In the records below, reproduce exactly the lines from the one containing "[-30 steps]" through the one containing "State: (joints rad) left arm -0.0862", both included, and omit the pictures.

> _MATERIAL PROVIDED_:
***

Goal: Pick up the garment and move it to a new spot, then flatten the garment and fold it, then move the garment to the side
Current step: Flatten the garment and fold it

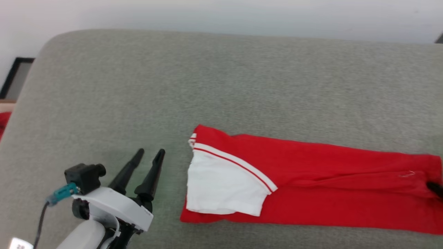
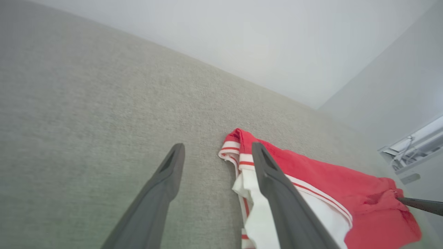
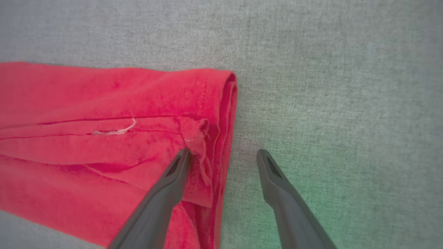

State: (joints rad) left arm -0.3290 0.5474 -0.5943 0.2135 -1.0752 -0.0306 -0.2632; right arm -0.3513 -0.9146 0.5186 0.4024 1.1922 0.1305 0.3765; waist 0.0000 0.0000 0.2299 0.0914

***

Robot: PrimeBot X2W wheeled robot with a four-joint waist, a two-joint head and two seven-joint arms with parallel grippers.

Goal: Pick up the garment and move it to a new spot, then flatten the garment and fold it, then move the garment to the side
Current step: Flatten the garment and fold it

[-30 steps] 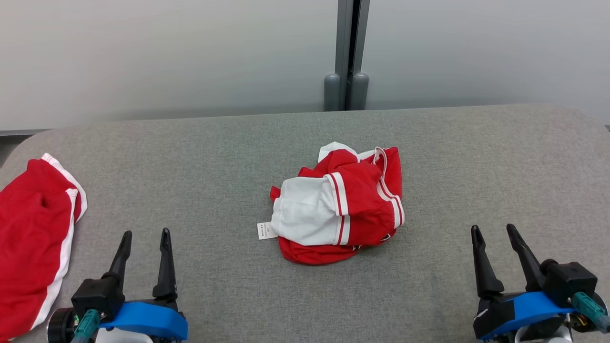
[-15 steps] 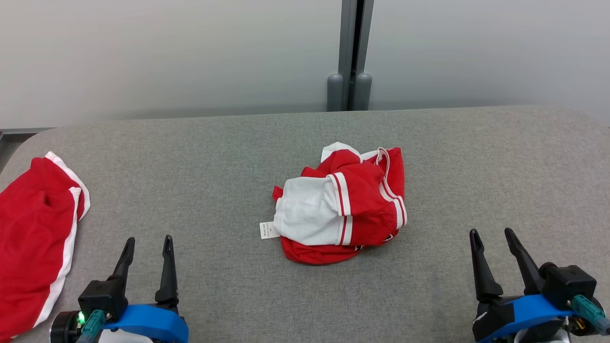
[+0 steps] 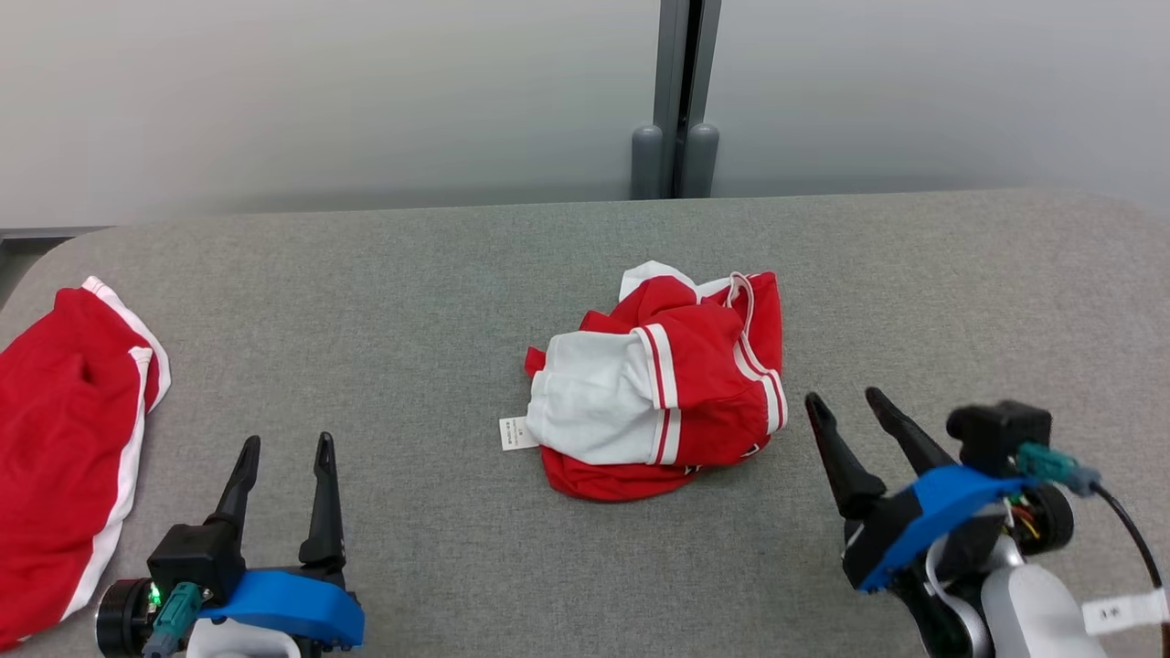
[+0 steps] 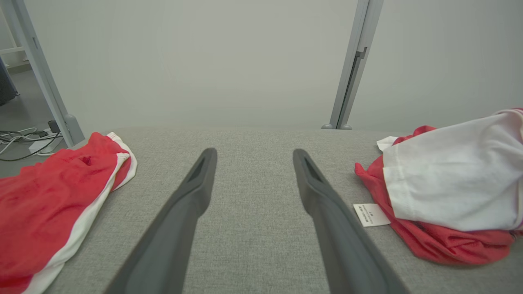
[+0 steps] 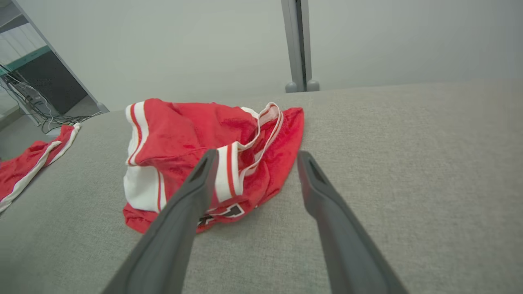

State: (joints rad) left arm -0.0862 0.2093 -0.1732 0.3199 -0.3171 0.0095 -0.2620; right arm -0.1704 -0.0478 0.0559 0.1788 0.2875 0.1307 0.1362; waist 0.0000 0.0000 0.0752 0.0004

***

> _RESPONSE TO THIS TASK_:
[-30 steps] 
[-15 steps] 
[+0 steps] 
[+0 steps] 
[+0 steps] 

State: (joints rad) left arm -0.0862 0.2093 -0.1732 0.3199 -0.3171 0.0095 -0.2620; right arm -0.1704 -0.0478 0.0559 0.1788 0.2875 0.1307 0.1362; waist 0.0000 0.0000 0.0752 0.0004

This finishes the response to the exercise.